Goal of the exercise: Reproduce the opening lines of the records exactly, please, stopping after the line that contains "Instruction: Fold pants".

Source data:
____

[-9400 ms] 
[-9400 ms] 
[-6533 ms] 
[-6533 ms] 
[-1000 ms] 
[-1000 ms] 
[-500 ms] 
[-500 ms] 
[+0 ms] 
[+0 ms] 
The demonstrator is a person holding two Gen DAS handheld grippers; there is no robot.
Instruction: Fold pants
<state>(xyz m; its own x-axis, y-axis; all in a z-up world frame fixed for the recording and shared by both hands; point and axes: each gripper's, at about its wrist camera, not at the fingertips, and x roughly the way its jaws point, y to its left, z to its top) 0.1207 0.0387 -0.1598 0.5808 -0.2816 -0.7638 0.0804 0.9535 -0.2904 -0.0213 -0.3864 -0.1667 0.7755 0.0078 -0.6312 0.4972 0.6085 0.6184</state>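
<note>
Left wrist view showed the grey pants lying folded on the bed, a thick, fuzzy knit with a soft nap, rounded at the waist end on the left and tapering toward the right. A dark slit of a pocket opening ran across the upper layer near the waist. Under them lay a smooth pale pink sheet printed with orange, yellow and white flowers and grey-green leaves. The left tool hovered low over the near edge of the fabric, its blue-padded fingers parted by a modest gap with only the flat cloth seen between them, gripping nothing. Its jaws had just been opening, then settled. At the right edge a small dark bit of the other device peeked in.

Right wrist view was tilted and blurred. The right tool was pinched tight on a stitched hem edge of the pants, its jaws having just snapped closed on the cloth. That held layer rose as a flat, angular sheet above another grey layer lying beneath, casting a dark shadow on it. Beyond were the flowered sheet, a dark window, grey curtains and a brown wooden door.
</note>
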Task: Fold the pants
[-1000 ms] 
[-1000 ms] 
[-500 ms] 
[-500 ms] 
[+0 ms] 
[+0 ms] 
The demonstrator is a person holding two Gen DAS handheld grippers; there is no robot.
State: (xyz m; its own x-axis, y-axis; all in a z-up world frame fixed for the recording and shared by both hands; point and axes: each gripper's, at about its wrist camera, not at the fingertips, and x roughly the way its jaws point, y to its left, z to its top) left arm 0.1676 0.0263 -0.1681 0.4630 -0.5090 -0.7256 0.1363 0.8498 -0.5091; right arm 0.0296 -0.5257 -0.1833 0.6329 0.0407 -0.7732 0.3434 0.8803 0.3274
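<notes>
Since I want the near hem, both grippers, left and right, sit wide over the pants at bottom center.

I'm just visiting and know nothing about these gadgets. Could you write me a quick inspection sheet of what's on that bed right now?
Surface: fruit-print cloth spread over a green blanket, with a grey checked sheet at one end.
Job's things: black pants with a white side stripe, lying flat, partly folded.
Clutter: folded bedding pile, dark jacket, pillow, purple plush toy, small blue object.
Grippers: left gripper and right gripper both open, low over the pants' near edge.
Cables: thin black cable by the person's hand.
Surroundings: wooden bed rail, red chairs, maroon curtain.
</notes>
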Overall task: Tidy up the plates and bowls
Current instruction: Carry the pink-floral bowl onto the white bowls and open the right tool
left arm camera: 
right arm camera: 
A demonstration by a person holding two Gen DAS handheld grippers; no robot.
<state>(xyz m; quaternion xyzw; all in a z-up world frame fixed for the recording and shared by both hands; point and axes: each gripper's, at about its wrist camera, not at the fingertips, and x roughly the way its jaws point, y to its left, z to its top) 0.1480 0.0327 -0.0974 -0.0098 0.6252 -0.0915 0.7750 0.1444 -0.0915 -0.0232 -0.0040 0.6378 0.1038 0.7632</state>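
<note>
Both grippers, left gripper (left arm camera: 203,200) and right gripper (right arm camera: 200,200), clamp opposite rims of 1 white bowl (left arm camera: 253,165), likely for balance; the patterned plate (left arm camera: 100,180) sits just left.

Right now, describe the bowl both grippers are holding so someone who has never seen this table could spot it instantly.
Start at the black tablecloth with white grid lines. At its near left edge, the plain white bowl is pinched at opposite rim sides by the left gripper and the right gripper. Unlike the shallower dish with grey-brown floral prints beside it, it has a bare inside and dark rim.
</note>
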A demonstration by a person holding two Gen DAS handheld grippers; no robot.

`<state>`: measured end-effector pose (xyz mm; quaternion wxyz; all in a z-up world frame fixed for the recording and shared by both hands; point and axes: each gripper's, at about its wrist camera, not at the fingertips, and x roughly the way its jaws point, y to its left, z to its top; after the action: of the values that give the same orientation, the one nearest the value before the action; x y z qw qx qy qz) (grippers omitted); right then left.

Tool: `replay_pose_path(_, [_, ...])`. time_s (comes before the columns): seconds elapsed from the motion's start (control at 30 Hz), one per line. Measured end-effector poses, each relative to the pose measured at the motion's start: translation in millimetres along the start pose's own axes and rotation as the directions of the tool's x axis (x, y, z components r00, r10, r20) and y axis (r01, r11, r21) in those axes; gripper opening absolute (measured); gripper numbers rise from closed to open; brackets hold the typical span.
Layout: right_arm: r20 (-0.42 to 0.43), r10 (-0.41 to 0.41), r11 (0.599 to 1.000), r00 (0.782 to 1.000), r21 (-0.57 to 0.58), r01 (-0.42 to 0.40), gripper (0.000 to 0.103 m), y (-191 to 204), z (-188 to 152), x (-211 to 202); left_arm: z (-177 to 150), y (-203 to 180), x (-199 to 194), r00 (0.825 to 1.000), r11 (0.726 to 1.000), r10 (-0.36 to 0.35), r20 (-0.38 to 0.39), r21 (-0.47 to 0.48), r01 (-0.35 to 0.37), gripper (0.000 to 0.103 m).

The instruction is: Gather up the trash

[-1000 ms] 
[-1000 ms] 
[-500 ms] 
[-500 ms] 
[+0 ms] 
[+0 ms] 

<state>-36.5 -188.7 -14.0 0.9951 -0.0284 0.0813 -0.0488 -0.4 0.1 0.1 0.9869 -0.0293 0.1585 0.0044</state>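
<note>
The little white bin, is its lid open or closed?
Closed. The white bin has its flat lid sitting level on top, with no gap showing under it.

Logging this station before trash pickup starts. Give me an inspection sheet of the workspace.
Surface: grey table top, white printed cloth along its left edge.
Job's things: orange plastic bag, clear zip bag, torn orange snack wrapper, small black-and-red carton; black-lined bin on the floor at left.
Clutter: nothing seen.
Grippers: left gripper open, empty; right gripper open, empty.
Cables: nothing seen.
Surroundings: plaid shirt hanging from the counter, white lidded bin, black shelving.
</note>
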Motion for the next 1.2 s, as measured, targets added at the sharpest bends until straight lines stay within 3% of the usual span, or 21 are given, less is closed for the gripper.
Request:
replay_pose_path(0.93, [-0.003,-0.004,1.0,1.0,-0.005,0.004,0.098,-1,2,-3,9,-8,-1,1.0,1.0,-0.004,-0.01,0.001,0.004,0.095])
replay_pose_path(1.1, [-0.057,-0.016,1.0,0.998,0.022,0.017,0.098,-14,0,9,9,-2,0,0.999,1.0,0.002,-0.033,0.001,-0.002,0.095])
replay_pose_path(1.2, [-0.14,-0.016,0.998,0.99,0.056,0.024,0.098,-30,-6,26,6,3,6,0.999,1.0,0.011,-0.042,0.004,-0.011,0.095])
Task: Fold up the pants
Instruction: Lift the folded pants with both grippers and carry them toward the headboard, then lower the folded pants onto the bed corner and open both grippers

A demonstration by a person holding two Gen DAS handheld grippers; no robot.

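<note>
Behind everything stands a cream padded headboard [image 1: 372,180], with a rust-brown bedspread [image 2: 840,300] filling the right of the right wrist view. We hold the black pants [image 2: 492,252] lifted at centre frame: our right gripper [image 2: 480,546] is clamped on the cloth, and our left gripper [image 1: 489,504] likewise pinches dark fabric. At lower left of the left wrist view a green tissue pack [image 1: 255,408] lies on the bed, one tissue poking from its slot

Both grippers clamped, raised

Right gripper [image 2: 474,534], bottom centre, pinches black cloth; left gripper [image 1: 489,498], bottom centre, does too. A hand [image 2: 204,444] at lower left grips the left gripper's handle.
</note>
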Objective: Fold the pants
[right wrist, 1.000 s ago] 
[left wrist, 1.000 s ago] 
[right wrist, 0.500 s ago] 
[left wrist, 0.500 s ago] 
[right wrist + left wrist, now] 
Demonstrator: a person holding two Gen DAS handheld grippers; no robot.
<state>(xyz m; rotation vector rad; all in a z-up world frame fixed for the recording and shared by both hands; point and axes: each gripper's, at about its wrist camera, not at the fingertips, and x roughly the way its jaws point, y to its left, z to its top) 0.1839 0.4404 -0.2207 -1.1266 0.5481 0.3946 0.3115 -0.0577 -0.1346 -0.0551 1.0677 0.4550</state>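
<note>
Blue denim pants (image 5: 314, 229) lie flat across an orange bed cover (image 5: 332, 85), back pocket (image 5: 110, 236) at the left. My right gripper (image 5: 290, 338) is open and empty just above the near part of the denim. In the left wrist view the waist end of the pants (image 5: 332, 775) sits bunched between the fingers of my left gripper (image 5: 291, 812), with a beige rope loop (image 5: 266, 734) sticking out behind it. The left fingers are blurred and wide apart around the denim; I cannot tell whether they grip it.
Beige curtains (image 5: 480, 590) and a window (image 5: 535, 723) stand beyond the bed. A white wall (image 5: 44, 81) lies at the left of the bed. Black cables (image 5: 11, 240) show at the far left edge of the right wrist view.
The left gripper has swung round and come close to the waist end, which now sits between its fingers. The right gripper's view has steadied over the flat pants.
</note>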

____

Response to this exercise:
[-9400 ms] 
[-9400 ms] 
[-6533 ms] 
[-6533 ms] 
[-1000 ms] 
[-1000 ms] 
[-500 ms] 
[-500 ms] 
[+0 ms] 
[+0 ms] 
The demonstrator is a person holding two Gen DAS handheld grippers; there is no robot.
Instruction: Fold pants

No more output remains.